For publishers: acquisition efficiency, competitive intelligence at scale, and navigation of large catalogs by mathematical proximity rather than category guesswork.
For creators: the hidden geometry of stories—how narratives cluster, how transformations work, where unexplored territory lies.
For mathematicians and computer scientists: formal theorems with proofs, conjectures including the Universal Story Conjecture and Tversky-Challenge, optimal-transport adaptation distances, and worked examples from Romeo and Juliet to West Side Story and Hamlet to The Lion King.
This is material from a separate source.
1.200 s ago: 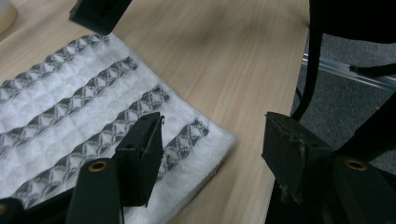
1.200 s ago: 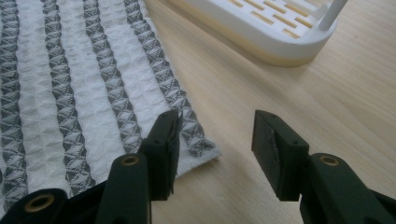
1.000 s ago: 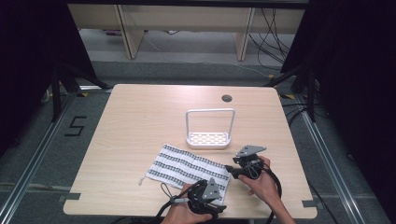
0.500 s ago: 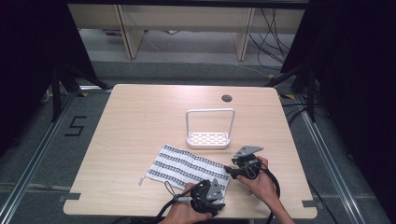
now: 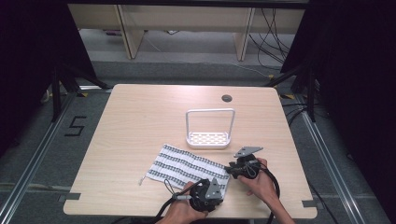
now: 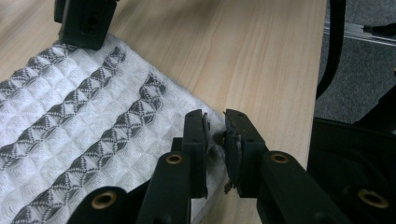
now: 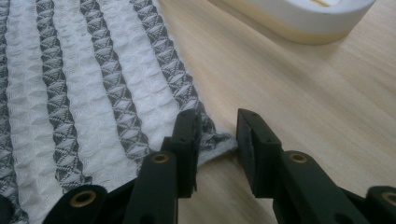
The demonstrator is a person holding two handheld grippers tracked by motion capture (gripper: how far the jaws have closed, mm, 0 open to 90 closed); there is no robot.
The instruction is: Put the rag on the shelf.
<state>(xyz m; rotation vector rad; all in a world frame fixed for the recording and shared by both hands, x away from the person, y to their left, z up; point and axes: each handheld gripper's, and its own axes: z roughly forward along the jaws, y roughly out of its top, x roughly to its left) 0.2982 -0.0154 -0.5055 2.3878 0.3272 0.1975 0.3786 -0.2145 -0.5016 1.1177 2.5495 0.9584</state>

For practitioners: complete reference implementations, the open RKHS file format with federation protocols, the deployed Semantic Novelty Toolkit at bigfivekiller.online, and a thirty-three-chapter path from Hilbert-space fundamentals to running production code.Five appendices catalog formal definitions, every operator with its formula, an extensive bibliography, a glossary for non-mathematicians, and the RKHS Codextype Taxonomy. The 329-page Second Edition (Version 2.0.1) integrates findings from six research papers and production experience from the twenty-nine-book RKHS Integrated Series.
Story Operators is the foundational volume for a new mathematical discipline at the intersection of computational narratology, kernel methods, and modern publishing—in which stories are no longer mysterious but measurable, comparable, transformable, and navigable.